12 years of weekly SPX charts. As of right now we have a weekly sell signal as Wms%R going below 50. Spring/summer sell signals typically only go to mid BB40 in a generally uptrending market as recently, with occasional whipsaws along the way, so aggressive positioning either direction may be taking excessive risk until a more typical Sept-Oct bottom.
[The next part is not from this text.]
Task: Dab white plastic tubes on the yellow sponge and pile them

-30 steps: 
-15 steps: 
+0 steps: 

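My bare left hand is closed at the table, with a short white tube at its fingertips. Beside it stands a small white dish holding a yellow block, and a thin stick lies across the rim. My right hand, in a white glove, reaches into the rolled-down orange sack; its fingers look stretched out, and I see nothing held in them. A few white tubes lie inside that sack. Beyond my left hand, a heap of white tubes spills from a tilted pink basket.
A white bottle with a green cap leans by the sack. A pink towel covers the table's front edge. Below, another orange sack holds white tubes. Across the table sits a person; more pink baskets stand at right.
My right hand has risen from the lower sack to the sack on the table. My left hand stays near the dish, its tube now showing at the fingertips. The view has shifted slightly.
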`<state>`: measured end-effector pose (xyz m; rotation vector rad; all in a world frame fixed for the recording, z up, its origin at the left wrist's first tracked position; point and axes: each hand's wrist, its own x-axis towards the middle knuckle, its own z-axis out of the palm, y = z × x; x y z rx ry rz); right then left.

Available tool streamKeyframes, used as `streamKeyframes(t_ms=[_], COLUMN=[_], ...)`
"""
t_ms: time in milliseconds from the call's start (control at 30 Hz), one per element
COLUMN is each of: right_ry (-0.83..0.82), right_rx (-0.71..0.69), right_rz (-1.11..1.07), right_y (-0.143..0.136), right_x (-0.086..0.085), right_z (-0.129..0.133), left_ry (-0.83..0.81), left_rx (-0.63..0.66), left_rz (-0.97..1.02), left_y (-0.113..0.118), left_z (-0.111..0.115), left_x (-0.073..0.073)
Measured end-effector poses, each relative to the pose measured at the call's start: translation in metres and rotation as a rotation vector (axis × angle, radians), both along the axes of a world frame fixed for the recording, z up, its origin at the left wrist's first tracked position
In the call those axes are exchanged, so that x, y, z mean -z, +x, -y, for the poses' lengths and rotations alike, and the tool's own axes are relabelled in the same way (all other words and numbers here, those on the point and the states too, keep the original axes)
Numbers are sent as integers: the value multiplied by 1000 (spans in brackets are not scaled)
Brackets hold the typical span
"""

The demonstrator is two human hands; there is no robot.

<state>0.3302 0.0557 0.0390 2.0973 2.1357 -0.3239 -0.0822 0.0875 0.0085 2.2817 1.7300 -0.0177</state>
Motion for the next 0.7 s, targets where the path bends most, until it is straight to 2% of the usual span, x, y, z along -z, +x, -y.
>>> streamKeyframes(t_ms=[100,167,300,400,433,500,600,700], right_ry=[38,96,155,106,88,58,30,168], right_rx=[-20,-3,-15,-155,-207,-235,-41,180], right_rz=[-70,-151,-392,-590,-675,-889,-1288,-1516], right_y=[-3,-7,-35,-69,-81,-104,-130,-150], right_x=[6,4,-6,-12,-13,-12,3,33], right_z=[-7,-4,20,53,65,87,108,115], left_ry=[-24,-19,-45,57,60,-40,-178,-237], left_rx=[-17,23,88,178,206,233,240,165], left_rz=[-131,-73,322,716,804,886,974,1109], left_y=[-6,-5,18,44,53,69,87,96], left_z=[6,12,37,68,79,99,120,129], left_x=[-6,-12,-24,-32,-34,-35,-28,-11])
I would add that stochastic Ws tend to be good buying opportunities off the bottom of the W but whipsaws can still happen. Usual interpretations apply and good luck trading, Don
XAU redo. Usual interpretations apply. I'd call attention first to the weekly chart where stochastic shows a W and one year price chart is also a fairly symmetrical W suggesting an important bottom. Price still needs to take out mid/upper 90s, then things could get veddy interesting. BPI is above its 20d MA and moving above 30. Best, Don
A friend explained Zweig thrust as 10dEMA of Adv/tot where going below .40 and then going above 0.615 is bullish, although I'd add whipsaws can happen before a rally becomes susptained. Chart is placed with weekly price, 10dNH% which tends to be better at tops and BPI which tends to be better at bottoms. Good luck trading, Don
Sell in May and go away? Just posting updating one year charts to see how the old adage plays out every year, using a weekly price chart for the smoothing effect. So far breath indicators show negative divergence since May and VIX/VXV shows positive divergence, also a negative. Best, Don
Weekly stochastic is a fave indicator of mine, and esp when it forms a W it often seems to lead to a tradable rally. The midpoint of the W is typically near the midline and at least one of the bottoms should be near the bottom line. A higher low on either the stochastic or one of the accompanying indicators would be favorable. A buy signal would be when the second bottom of the W first crosses up if confirmed by Wms%R going above -50, and sell signals as Wms%R going below -50 should be followed. I'm looking at the indicator here just by itself (with Wms confirmation) without regard to other indicators that don't strictly depend on price action such as breadth, volatility and sentiment, but of course I consider these very important. Ok, with my science, math and medical training I'd be the first to look askance at the above presentation as a mere hypothesis rather than something to hang your hat on, so let's run the usual 12 years of charts and see how it plays out. Good luck trading and chart comments below, Don
1. 2006 May-Aug a jagged W with a whipsaw eventually led to a fine rally after a whipsaw. In some years the middle of the W may not go down to or below the midline but Wms%R buy/sells still apply. 2. 2008 March buy was soon followed by a Wms sell. 3. 2008 Oct and Nov upcrosses lacked Wms confirmation, so there I'm looking at a second indicator. 4. 2009 March buy was fabulous, I assume extreme breadth lows gave some energy here. 5. 2010 July had a whipsaw on Wms to fine rally soon after. 6. 2011 Sept had a brief whipsaw and then a fine rally. 7. 2012 May is more of a holster than a W but it led to a decent rally. 8. 2012 December had a very high second bottom and led to a fine rally. 9. 2013 Sept did not have a Wms sell but could be used to add to positions. 10. 2014 no typical W but lots of Wms signals. 11. 2015 Sept had late Wms confirmation and a quick whipsaw sell. 12. 2016 Jan veddy interesting but not yet confirmed by Wms, and of course we're still waiting for the "right side of the chart".
Conclusion: my typical weekly stochastic W pattern, when it happens, is at best a "heads up!" indicator that requires confirmation by other inicators such as price and breadth, others if you like may include sentiment and volatility indicators, see Nasdaq charts for some examples.